Extracted data:
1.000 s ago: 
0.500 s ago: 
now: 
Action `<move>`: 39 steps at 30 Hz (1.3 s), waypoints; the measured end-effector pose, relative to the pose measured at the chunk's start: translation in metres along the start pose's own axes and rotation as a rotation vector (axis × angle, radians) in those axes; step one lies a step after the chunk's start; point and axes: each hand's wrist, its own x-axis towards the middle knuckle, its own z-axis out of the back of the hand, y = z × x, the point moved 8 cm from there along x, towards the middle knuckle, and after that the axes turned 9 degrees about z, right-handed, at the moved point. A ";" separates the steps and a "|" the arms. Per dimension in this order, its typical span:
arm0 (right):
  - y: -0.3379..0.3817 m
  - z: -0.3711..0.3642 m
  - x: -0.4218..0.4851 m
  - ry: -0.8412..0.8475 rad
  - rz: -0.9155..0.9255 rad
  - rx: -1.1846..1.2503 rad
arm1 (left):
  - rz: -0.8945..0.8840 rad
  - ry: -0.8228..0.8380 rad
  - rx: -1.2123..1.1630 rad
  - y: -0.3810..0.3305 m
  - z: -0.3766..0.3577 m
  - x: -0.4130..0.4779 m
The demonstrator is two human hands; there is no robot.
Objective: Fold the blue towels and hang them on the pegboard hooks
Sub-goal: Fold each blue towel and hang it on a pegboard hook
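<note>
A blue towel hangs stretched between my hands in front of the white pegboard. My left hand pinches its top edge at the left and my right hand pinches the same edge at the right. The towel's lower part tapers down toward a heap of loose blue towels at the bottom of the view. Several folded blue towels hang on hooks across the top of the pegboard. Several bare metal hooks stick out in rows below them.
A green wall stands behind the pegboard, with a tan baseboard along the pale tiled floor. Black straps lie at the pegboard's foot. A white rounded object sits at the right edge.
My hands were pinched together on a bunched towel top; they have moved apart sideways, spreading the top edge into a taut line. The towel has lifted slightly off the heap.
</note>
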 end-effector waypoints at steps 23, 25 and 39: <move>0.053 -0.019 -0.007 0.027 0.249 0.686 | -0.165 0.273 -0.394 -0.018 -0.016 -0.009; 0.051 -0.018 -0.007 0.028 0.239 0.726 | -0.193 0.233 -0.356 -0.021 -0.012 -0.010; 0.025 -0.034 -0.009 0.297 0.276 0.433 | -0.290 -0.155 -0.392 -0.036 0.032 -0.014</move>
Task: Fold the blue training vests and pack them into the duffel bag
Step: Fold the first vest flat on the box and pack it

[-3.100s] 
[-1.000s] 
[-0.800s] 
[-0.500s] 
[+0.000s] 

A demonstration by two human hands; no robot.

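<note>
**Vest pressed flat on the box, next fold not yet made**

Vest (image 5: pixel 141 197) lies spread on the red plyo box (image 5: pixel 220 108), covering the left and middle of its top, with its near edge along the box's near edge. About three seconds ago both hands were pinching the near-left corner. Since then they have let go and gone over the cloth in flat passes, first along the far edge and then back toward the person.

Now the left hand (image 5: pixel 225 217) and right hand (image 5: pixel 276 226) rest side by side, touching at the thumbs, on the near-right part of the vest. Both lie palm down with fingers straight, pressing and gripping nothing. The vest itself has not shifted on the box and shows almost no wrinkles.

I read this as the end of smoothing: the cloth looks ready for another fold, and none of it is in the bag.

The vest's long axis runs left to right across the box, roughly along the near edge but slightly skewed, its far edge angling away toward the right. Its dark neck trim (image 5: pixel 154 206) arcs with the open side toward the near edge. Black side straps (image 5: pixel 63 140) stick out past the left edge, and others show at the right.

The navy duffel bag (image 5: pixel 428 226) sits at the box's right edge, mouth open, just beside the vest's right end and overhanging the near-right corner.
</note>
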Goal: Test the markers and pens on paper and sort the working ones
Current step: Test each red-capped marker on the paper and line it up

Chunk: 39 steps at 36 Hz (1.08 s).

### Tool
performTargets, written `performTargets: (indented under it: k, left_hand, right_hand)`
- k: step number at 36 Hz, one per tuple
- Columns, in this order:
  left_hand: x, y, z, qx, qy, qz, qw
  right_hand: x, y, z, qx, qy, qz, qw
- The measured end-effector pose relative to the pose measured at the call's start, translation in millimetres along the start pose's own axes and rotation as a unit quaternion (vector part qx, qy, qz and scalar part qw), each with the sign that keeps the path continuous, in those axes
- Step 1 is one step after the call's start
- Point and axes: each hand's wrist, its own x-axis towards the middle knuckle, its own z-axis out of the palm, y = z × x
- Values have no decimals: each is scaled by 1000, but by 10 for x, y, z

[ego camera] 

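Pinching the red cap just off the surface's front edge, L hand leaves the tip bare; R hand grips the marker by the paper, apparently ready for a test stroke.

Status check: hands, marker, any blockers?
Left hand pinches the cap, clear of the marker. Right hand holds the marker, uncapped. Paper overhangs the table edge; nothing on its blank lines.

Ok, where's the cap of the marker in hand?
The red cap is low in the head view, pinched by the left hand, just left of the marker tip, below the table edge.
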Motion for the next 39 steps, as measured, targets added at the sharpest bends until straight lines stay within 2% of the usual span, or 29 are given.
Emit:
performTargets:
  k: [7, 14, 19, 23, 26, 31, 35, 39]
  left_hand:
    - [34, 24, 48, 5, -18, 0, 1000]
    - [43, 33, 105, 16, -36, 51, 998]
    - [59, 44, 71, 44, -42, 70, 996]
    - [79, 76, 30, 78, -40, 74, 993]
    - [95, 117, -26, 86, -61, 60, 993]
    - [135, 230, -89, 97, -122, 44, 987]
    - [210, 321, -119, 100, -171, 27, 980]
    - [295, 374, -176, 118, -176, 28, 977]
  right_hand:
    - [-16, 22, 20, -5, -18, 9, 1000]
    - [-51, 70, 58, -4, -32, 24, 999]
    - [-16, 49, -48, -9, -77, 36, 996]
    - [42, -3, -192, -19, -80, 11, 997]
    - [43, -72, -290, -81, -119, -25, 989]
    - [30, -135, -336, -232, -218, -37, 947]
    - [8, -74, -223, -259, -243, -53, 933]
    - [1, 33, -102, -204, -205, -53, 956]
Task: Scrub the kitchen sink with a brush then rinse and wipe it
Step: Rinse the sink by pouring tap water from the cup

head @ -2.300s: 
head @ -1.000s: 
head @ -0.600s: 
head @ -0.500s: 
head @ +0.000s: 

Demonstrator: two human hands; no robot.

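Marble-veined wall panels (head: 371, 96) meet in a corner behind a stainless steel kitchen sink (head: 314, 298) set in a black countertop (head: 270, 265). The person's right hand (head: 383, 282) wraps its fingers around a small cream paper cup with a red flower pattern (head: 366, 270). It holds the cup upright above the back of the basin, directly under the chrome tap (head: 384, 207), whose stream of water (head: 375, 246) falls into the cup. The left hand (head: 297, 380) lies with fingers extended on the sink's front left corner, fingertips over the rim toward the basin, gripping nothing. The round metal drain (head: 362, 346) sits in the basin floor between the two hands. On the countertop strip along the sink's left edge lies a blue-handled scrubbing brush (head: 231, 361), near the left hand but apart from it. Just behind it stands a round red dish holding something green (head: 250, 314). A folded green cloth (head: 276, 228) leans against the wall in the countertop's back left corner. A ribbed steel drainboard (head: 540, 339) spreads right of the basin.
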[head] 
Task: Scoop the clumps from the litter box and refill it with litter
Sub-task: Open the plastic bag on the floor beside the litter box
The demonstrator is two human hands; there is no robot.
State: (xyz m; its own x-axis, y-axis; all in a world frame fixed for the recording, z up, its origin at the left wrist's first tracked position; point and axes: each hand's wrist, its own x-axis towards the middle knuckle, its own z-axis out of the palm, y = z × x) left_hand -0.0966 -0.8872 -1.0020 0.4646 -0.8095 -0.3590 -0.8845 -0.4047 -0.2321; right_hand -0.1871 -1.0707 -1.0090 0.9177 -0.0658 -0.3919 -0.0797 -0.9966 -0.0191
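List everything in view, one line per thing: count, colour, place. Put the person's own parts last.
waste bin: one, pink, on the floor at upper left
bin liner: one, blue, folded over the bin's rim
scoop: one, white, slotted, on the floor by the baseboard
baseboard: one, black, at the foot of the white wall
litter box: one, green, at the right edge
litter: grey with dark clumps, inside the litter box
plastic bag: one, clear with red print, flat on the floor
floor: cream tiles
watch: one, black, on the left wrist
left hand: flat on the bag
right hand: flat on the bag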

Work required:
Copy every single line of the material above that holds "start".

Result of the exercise:
Action `<move>`: 39 steps at 30 Hz (1.3 s), waypoints; the measured end-effector pose, relative to the pose measured at the chunk's start: translation in metres along the start pose's own axes and rotation as a rotation vector (axis × angle, radians) in those axes; step one lies a step after the chunk's start; point and axes: each hand's wrist, its own x-axis towards the middle knuckle, its own z-axis out of the back of the hand, y = z × x, the point moved 8 cm from there along x, towards the middle knuckle, and after that the axes turned 9 degrees about z, right-handed, at the moved point. A ";" separates the steps and a "|" the arms. Per dimension in this order, its typical span:
- The measured end-effector pose relative to the pose measured at the call's start, translation in millimetres along the start pose's own axes and rotation as a unit quaternion (vector part qx, qy, qz and scalar part qw), each with the sign that keeps the path continuous, in those axes
- Step 1 is one step after the call's start

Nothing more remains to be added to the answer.